Exercise description
In the listing below, locate the line that contains "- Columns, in" and the line that contains "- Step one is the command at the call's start". Restate word for word those two lines and every line between them, and nothing else.

**********

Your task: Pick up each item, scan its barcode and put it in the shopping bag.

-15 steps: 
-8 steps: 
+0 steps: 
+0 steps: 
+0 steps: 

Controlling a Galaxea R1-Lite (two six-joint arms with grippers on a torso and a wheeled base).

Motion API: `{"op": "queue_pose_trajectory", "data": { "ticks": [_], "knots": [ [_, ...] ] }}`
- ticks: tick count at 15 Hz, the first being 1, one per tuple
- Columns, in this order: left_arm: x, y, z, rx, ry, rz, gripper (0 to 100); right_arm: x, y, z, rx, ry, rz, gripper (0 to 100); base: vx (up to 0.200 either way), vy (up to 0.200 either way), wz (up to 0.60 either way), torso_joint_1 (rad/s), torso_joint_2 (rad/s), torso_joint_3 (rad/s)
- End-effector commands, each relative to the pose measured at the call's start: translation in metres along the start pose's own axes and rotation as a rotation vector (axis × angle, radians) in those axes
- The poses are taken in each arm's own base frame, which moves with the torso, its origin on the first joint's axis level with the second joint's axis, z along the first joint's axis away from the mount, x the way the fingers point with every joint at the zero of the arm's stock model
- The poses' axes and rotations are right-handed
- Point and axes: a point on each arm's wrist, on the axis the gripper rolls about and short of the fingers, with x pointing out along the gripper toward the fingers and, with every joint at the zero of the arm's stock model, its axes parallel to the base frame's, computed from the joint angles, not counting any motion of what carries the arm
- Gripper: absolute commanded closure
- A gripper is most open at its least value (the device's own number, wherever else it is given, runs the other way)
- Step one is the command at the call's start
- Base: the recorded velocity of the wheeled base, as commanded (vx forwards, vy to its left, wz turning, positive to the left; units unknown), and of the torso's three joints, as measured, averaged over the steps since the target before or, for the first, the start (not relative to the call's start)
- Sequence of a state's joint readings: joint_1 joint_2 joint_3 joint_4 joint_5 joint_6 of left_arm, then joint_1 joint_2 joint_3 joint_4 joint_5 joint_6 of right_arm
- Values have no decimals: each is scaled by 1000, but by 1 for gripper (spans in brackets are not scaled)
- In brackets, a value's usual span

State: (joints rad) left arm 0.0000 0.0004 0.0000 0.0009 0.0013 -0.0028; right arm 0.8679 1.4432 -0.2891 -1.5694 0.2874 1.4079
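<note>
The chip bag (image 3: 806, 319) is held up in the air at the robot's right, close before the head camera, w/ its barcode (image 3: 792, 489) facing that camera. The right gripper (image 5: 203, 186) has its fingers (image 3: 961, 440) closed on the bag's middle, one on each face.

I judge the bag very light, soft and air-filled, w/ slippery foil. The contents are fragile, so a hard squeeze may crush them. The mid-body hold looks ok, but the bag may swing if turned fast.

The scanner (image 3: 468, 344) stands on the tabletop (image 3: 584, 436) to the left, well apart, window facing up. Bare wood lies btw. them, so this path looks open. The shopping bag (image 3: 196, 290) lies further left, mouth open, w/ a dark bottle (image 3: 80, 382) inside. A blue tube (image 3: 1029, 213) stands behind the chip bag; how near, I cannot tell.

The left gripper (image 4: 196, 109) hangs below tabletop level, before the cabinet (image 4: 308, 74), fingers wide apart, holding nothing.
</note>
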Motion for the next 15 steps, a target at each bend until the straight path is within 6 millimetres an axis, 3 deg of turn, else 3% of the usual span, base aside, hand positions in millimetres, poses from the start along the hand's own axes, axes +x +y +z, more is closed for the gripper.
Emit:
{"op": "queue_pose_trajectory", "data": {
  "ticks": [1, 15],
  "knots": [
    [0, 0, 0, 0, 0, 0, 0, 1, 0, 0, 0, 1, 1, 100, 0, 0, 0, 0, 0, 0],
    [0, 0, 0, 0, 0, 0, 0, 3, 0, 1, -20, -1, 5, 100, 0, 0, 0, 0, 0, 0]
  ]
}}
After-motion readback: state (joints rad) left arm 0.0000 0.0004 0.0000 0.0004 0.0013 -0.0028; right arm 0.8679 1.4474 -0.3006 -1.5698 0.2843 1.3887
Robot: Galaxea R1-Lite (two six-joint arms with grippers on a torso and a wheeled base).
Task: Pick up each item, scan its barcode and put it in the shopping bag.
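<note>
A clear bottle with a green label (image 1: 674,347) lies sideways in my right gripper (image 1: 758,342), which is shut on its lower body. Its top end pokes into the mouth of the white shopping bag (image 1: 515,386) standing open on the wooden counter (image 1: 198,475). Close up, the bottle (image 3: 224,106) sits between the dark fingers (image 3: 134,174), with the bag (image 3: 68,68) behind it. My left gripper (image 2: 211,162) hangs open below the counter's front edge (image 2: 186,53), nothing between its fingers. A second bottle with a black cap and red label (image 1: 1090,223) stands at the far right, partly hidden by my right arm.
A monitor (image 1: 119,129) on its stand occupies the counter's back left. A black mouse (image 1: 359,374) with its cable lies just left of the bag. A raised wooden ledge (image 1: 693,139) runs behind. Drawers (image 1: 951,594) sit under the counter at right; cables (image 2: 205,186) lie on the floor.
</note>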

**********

Solution to the exercise
- Columns, in this order: left_arm: x, y, z, rx, ry, rz, gripper (0 to 100); right_arm: x, y, z, rx, ry, rz, gripper (0 to 100); base: vx (up to 0.200 either way), vy (up to 0.200 either way), wz (up to 0.60 either way), torso_joint_1 (rad/s), torso_joint_2 (rad/s), torso_joint_3 (rad/s)
- End-effector commands, each relative to the pose measured at the call's start: translation in metres along the start pose's own axes and rotation as a rotation vector (axis × angle, radians) in those axes
- The poses are taken in each arm's own base frame, which moves with the torso, its origin on the first joint's axis level with the second joint's axis, z along the first joint's axis away from the mount, x the way the fingers point with every joint at the zero of the arm's stock model
- The poses' axes and rotations are right-handed
- Point and axes: a point on each arm's wrist, on the axis the gripper rolls about and short of the fingers, with x pointing out along the gripper toward the fingers and, with every joint at the zero of the arm's stock model, its axes parallel to the base frame's, computed from the joint angles, not counting any motion of what carries the arm
- Gripper: absolute commanded closure
- A gripper is most open at its least value (the device's own number, wherever else it is given, runs the other way)
- Step one is the command at the call's start

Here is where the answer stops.